• _What you have to do_
The lines below must be transcribed exactly as given, with the images removed.

• _Recorded information_
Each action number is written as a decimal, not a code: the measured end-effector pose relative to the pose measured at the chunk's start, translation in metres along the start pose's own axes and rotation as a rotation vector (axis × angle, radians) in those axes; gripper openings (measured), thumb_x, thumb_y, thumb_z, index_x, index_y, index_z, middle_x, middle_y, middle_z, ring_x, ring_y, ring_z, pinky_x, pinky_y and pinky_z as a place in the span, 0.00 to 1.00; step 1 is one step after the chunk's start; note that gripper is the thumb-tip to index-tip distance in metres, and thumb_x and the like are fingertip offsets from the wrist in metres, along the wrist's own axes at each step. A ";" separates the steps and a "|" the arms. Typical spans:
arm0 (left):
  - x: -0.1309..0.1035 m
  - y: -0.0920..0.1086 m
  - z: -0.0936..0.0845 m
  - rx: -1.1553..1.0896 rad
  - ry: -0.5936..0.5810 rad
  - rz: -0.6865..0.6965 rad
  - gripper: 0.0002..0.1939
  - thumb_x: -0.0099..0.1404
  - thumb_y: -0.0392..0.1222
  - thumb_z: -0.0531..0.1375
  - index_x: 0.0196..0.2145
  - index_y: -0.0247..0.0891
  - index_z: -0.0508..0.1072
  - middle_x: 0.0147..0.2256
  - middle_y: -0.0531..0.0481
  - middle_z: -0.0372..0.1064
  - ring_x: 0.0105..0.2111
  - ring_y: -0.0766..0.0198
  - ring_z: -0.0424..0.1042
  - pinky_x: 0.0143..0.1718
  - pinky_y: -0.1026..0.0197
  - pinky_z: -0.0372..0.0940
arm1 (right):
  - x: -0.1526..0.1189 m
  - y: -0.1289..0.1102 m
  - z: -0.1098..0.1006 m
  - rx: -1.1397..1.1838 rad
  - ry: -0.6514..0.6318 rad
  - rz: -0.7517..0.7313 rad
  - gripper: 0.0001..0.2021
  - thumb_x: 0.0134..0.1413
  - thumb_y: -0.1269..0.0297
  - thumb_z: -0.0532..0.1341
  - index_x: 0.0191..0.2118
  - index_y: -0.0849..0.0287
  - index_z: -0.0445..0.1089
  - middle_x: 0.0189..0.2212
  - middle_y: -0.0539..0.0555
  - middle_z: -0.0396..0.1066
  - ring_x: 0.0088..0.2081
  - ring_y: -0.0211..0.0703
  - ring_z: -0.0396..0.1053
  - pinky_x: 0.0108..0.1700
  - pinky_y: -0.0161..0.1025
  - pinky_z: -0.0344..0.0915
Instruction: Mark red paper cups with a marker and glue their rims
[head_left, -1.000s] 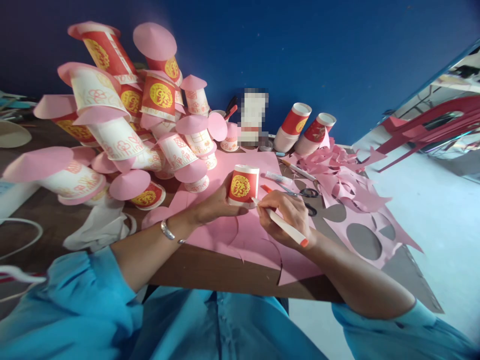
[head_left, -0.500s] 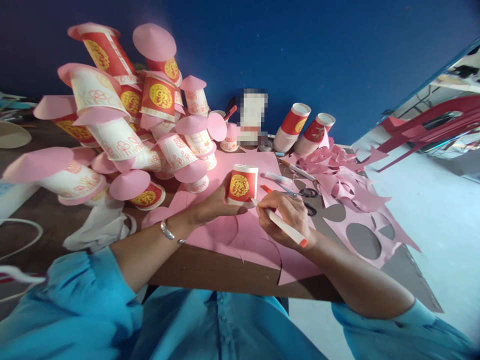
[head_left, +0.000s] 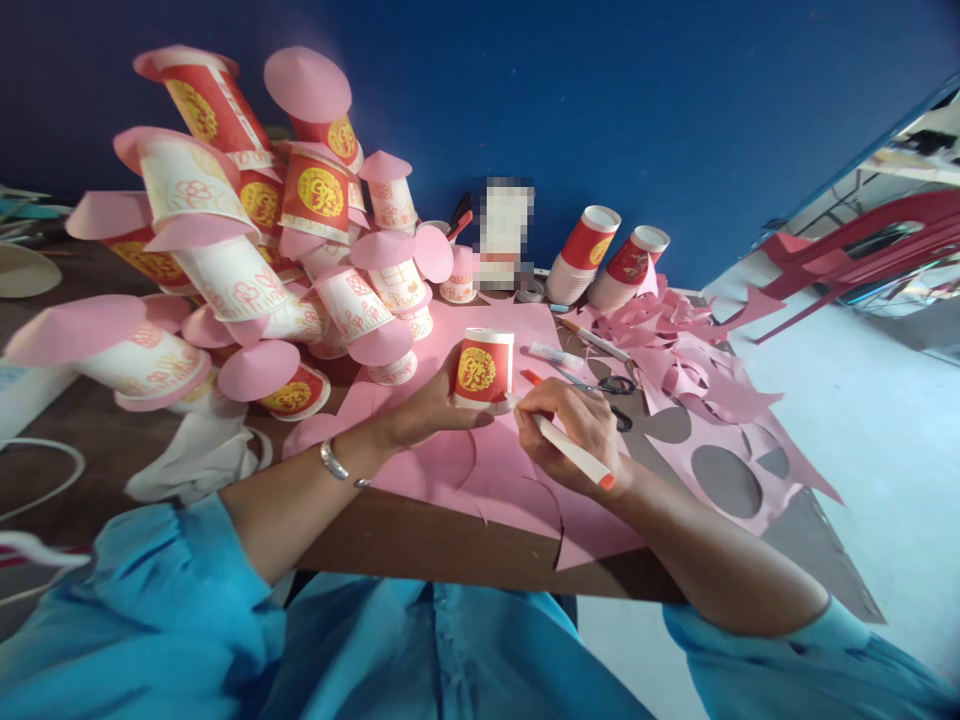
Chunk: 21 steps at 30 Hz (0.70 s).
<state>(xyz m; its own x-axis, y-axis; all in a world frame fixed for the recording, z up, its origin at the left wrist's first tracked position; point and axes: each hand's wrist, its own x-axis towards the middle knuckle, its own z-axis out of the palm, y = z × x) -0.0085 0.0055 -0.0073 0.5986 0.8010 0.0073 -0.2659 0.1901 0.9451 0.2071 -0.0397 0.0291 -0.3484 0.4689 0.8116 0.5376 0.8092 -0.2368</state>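
My left hand (head_left: 431, 405) is wrapped round a red and white paper cup (head_left: 484, 370) with a round gold emblem, holding it upside down above pink paper (head_left: 442, 470). Between the fingers of my right hand (head_left: 574, 430) is a white marker (head_left: 570, 452) with an orange end. Its tip is at the lower right edge of the cup; whether it touches cannot be made out. An orange cap (head_left: 532, 377) shows just beyond my right hand, near scissors (head_left: 616, 385) with dark handles.
Many decorated cups with pink cone tops (head_left: 300, 370) are piled at the left. Two stacks of cups (head_left: 585, 255) stand by the blue wall. Pink paper scraps (head_left: 675, 345) and a sheet with round holes (head_left: 757, 470) lie at the right. A red chair (head_left: 862, 240) stands beyond.
The cup and my left hand have shifted very slightly to the left. The marker stays in my right hand at the cup's lower edge.
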 end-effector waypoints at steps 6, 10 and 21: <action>0.000 -0.002 -0.002 -0.006 -0.002 -0.010 0.49 0.58 0.46 0.81 0.70 0.47 0.61 0.55 0.41 0.79 0.57 0.44 0.80 0.61 0.39 0.72 | 0.000 -0.001 -0.001 -0.013 -0.024 0.013 0.11 0.62 0.78 0.61 0.39 0.53 0.67 0.27 0.46 0.75 0.25 0.37 0.74 0.27 0.34 0.67; 0.000 -0.001 -0.002 -0.004 -0.006 -0.011 0.50 0.58 0.46 0.81 0.70 0.47 0.61 0.56 0.40 0.79 0.58 0.43 0.80 0.62 0.38 0.72 | -0.001 -0.001 -0.001 -0.016 -0.022 0.015 0.10 0.63 0.78 0.61 0.39 0.52 0.67 0.26 0.45 0.75 0.24 0.38 0.74 0.27 0.34 0.66; -0.001 -0.004 -0.004 -0.003 -0.008 0.007 0.49 0.59 0.46 0.80 0.71 0.48 0.61 0.56 0.41 0.79 0.57 0.43 0.80 0.60 0.40 0.72 | -0.003 0.000 0.004 0.005 0.004 0.009 0.11 0.63 0.78 0.61 0.39 0.52 0.67 0.26 0.45 0.74 0.24 0.36 0.74 0.27 0.34 0.68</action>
<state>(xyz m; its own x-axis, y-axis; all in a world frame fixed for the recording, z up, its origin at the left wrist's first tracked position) -0.0107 0.0062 -0.0119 0.6030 0.7975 0.0169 -0.2726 0.1861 0.9439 0.2051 -0.0403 0.0245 -0.3403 0.4751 0.8114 0.5374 0.8064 -0.2468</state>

• _Task response_
Each action number is written as a decimal, not a code: the measured end-effector pose relative to the pose measured at the chunk's start, translation in metres along the start pose's own axes and rotation as a rotation vector (axis × angle, radians) in those axes; gripper openings (measured), thumb_x, thumb_y, thumb_z, index_x, index_y, index_z, middle_x, middle_y, middle_z, ring_x, ring_y, ring_z, pinky_x, pinky_y and pinky_z as a place in the span, 0.00 to 1.00; step 1 is one step after the chunk's start; note that gripper is the thumb-tip to index-tip distance in metres, and thumb_x and the like are fingertip offsets from the wrist in metres, along the wrist's own axes at each step. A ";" separates the steps and a "|" the arms. Typical spans:
arm0 (left):
  - x: -0.1309..0.1035 m
  - y: -0.0920..0.1086 m
  - z: -0.0936..0.0845 m
  - rx: -1.1553..1.0896 rad
  - ry: -0.5936..0.5810 rad
  - rz: -0.6865..0.6965 rad
  - gripper: 0.0002..0.1939
  - thumb_x: -0.0099..0.1404
  - thumb_y: -0.0392..0.1222
  - thumb_z: -0.0531..0.1375
  - index_x: 0.0196..0.2145
  - index_y: -0.0247..0.0891
  - index_z: -0.0508..0.1072
  - middle_x: 0.0147..0.2256
  - middle_y: -0.0531..0.0481
  - middle_z: -0.0372..0.1064
  - ring_x: 0.0105..0.2111
  - ring_y: -0.0766..0.0198
  - ring_z: -0.0424..0.1042
  - pinky_x: 0.0143..0.1718
  - pinky_y: -0.1026..0.0197
  - pinky_z: -0.0372..0.0940
arm1 (right):
  - x: -0.1526..0.1189 m
  - y: -0.1289..0.1102 m
  - z: -0.1098..0.1006 m
  - rx: -1.1397..1.1838 rad
  - ry: -0.6514..0.6318 rad
  - rz: -0.7517..0.7313 rad
  - gripper: 0.0001..0.2021
  - thumb_x: 0.0134..0.1413
  - thumb_y: -0.1269..0.0297
  - thumb_z: -0.0532..0.1341
  - index_x: 0.0191..0.2118
  - index_y: -0.0849..0.0287
  - index_z: -0.0445..0.1089
  - middle_x: 0.0189..0.2212
  - middle_y: -0.0539..0.0555
  - middle_z: -0.0396..0.1066
  - ring_x: 0.0088..0.2081
  - ring_y: -0.0211..0.0703
  - ring_z: -0.0396..0.1053
  - pinky_x: 0.0108..0.1700
  - pinky_y: -0.0161..0.1025
  - pinky_z: -0.0344..0.0915
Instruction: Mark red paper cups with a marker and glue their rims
[head_left, -1.000s] 
[head_left, -0.500s] 
[head_left, +0.000s] 
Chunk: 21 steps at 30 Hz (0.70 s).
<state>(xyz m; its own x-axis, y-axis; all in a world frame fixed for the recording, z up, its origin at the left wrist's first tracked position; point and axes: each hand's wrist, its own x-axis towards the middle knuckle, its own z-axis out of the palm, y = z × x) -0.0085 0.0055 -0.0073 0.5986 0.8010 0.0073 -0.2659 0.1901 0.9451 0.2071 -0.0397 0.0291 -0.3484 0.4689 0.8116 0.5376 0.8092 -0.2368</state>
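My left hand (head_left: 431, 405) is wrapped round a red and white paper cup (head_left: 484, 370) with a round gold emblem, holding it upside down above pink paper (head_left: 442, 470). Between the fingers of my right hand (head_left: 574, 430) is a white marker (head_left: 570, 452) with an orange end. Its tip is at the lower right edge of the cup; whether it touches cannot be made out. An orange cap (head_left: 532, 377) shows just beyond my right hand, near scissors (head_left: 616, 385) with dark handles.
Many decorated cups with pink cone tops (head_left: 300, 370) are piled at the left. Two stacks of cups (head_left: 585, 255) stand by the blue wall. Pink paper scraps (head_left: 675, 345) and a sheet with round holes (head_left: 757, 470) lie at the right. A red chair (head_left: 862, 240) stands beyond.
The cup and my left hand have shifted very slightly to the left. The marker stays in my right hand at the cup's lower edge.
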 end-effector waypoints at steps 6, 10 and 21: <action>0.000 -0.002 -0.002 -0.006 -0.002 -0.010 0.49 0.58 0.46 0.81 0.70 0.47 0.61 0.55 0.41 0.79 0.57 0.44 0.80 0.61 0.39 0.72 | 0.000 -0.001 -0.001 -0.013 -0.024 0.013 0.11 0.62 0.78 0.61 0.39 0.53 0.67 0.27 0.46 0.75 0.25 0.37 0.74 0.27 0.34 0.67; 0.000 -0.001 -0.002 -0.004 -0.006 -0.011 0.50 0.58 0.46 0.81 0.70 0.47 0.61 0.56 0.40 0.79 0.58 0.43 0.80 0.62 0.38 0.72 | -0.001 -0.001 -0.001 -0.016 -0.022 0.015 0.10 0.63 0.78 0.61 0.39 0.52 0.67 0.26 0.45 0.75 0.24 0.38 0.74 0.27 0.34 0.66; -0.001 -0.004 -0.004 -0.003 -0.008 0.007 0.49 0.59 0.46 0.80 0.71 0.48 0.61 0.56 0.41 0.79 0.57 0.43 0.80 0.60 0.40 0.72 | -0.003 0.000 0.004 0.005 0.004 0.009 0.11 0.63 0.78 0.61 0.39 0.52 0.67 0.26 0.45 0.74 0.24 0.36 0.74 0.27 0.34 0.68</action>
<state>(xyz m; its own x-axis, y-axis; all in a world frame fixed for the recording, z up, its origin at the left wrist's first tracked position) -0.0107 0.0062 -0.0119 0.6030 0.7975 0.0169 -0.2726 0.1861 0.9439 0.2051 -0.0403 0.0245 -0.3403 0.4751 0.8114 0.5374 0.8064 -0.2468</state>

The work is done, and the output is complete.